Neal argues that the
officer's testimony was inadmissible because it was extrinsic evidence of a
collateral matter. Section 906.08(2), Stats., prohibits proof by extrinsic
evidence of specific instances of a witness's conduct in order to attack or
support the witness's credibility. See
also McClelland v. State, 84 Wis.2d 145, 159, 267 N.W.2d 843,
849-50 (1978) (a witness may not be impeached by extrinsic evidence on a
collateral matter). Extrinsic evidence
is "testimony obtained by calling additional witnesses, as opposed to
evidence obtained by the cross-examination of a witness." State v. Sonnenberg, 117
Wis.2d 159, 168, 344 N.W.2d 95, 99 (1984).
The parties do not dispute that Geller's testimony was extrinsic
evidence of a collateral matter.[2]
Neal mentioned
Grandberry's recantation in his opening statement and elicited her testimony
about the incident during cross-examination.
Neal then testified that the incident did not occur as Grandberry
testified. In its discretion, a
trial court may permit the introduction of supportive evidence if
"the trial court believes that the nature of the evidence and the tone of
the examinations, when considered as a whole, are tantamount to an accusation
that a witness is lying ...." Cf.
State v. Anderson, 163 Wis.2d 342, 349, 471 N.W.2d 279, 281 (Ct.
App. 1991) (supportive character evidence admissible under these
circumstances). Geller's testimony was
offered to buttress Grandberry's version of the 1991 incident, which Neal put
before the jury and disputed in his testimony.
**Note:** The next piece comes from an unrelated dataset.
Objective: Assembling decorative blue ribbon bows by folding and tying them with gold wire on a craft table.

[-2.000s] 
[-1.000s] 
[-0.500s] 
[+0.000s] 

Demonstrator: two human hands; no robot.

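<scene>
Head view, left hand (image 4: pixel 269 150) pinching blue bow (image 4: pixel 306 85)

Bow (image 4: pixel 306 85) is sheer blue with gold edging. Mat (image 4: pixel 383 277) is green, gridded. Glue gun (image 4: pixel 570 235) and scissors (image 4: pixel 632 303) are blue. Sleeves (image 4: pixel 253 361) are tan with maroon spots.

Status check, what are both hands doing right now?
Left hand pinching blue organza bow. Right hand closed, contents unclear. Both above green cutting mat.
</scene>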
We conclude that the trial court properly exercised its discretion in
permitting Geller to testify.
Even if we were to
conclude that Geller's testimony should have been excluded under
§ 906.08(2), Stats., we
would conclude that admission of the testimony was harmless error. An error is harmless if there is no
reasonable probability that it contributed to the conviction. State v. Dyess, 124 Wis.2d
525, 543, 370 N.W.2d 222, 231-32 (1985).
Evidence of the 1991 incident was in the record by virtue of
Grandberry's and Neal's testimony.
Their versions conflicted.
Geller's testimony was cumulative, but harmlessly so in light of the
other evidence adduced at trial that Neal committed the crimes for which he was
convicted.
We turn to Neal's
challenge to his sentence. A portion of
the sentencing hearing was not transcribed because the battery failed in the
court reporter's machine. The machine
was repaired and the proceedings resumed.
The parties were then given a chance to recreate the record as they
wished. The prosecutor stated that he
had been reading from the presentence report to highlight Neal's prior violent
offenses. Neal did not offer any
supplement to the record.
At the postconviction
motion hearing on the question of the incomplete transcript, the court found
that between one and ten minutes of the prosecutor's discussion of the
presentence investigation report were missing.
The court found that neither party alleged that the missing portion of
the hearing contained arguably prejudicial error which would evade review in
the absence of a complete transcript.
Neal argues that he has
been denied his right to an appeal because the sentencing hearing was not fully
transcribed. A defendant must allege
that some error occurred during the unrecorded proceedings in order to make a
colorable claim of prejudice arising from an incomplete record. State v. Perry, 136 Wis.2d 92,
103, 401 N.W.2d 748, 753 (1987). Neal
has not made a specific claim of error other than to argue that a complete
record is required for appellate review.
In the absence of such an allegation, the trial court did not err in
declining to hold a new sentencing hearing.
By the Court.—Judgment
and order affirmed.
This opinion will not be
published. See Rule 809.23(1)(b)5, Stats.